To sum it up, the extracted features by VMD-TSA combinations have a noticeable effect on improving classification accuracy, especially in incipient faults. As a result, the proposed features in this study can separate all severities of faults and classify early severities of all. It is worth to mention that the early faults are not misclassified by some benign vibrations, because the faulty situations are compared with healthy one, which the benign vibrations exist there. Moreover, in the aim of reducing misclassification, multi-domain features are extracted from the signal and the most informative features are selected for classification. In addition, as shown in Tables 4–6, all accelerometers are useful for fault detection, and each one has a different function in feature domains. However, the vibration signal which is collected by accelerometer number 1 has more valuable samples for fault detection.

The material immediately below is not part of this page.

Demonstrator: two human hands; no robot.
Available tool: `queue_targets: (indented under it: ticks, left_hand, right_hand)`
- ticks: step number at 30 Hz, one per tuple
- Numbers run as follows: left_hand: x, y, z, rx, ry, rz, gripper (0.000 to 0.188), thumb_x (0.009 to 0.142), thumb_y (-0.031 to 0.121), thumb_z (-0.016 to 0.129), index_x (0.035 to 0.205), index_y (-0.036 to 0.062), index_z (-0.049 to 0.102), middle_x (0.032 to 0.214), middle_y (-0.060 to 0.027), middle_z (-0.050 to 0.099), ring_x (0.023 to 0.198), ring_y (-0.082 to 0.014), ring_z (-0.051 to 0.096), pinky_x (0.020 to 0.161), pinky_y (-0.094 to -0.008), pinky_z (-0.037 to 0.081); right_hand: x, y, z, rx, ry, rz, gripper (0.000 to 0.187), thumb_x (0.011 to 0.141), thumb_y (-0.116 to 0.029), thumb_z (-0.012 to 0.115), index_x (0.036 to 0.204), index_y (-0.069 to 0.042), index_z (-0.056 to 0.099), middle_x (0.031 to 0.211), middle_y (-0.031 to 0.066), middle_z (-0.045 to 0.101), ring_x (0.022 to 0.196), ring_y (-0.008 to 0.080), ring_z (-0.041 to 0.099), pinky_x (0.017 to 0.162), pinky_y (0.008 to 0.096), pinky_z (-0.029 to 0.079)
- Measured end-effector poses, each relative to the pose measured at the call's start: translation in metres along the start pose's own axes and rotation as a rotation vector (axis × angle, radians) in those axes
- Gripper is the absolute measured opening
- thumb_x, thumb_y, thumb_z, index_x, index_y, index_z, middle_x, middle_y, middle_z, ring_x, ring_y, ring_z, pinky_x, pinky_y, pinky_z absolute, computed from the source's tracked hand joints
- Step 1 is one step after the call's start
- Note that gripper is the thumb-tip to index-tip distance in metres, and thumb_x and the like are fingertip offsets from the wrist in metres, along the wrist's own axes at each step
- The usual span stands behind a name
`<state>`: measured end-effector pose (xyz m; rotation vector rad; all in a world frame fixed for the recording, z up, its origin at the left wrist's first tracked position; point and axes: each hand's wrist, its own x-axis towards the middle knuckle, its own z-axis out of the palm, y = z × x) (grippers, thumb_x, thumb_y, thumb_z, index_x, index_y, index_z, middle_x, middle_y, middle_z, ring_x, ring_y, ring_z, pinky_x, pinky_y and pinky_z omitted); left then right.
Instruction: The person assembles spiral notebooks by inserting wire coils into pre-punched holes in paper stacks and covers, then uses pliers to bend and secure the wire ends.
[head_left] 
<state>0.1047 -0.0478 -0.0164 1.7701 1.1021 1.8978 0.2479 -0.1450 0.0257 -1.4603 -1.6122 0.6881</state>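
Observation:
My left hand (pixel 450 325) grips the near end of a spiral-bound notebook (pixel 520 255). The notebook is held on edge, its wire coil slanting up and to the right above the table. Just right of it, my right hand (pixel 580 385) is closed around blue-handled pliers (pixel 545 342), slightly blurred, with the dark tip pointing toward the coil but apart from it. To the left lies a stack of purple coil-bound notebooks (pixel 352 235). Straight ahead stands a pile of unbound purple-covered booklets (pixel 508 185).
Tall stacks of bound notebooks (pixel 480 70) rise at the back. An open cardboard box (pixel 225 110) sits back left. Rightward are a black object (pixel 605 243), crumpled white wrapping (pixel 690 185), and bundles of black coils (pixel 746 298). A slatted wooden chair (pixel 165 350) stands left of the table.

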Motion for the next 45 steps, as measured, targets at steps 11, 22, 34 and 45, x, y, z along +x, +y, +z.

Comparison among different methods
As mentioned in section 2.1, in contrast to EMD and EEMD, the VMD is a mode decomposition method based on some signal processing theories. In this section, the performance of VMD is compared with EMD and EEMD. In this way, EMD-TSA and EEMD-TSA are proposed. In these methods, the IMFs are calculated by EMD and EEMD, respectively. In addition, the support vector machine (SVM) method is exploited for classification, and the results are compared with FNN. It is worth mentioning that the performance of different feature selection methods is reported in Appendix 1.
As expected, because of the mathematical base of the VMD, the VMD is more efficient than EMD and EEMD. In this regard, the FFT of the first three IMFs of the experimental signals of early chipping and healthy conditions are shown in Figure 11. As shown in Figure 11, the difference in the central frequency between faulty and healthy conditions in VMD is more recognizable than others. Therefore, the VMD method is more accurate than EMD and EEMD in early fault classification. The chief reason is that the VMD focuses on frequencies. As explained earlier, the EMD method is influenced by noise, and since the amplitude of incipient faults is trapped by noise, the EMD cannot separate the incipient faults as VMD can. In addition, in the EEMD method, adding some noise into experimental signals makes the classification more complicated than EMD. According to early faults in vibration signals, it can cause misclassification, and therefore, the classification performance is reduced. Hence, the frequency difference between noise and early faults plays a prominent role in fault detection, and this is the primary preference of the VMD over others. For more explanation, the classification accuracy of EMD-TSA, EEMD-TSA, and VMD-TSA in a four-class problem in chipping fault is reported in Appendix 2. The FFT of three first modes of early chipping (CH1) and health conditions (H). (a) VMD, (b) EMD, and (c) EEMD.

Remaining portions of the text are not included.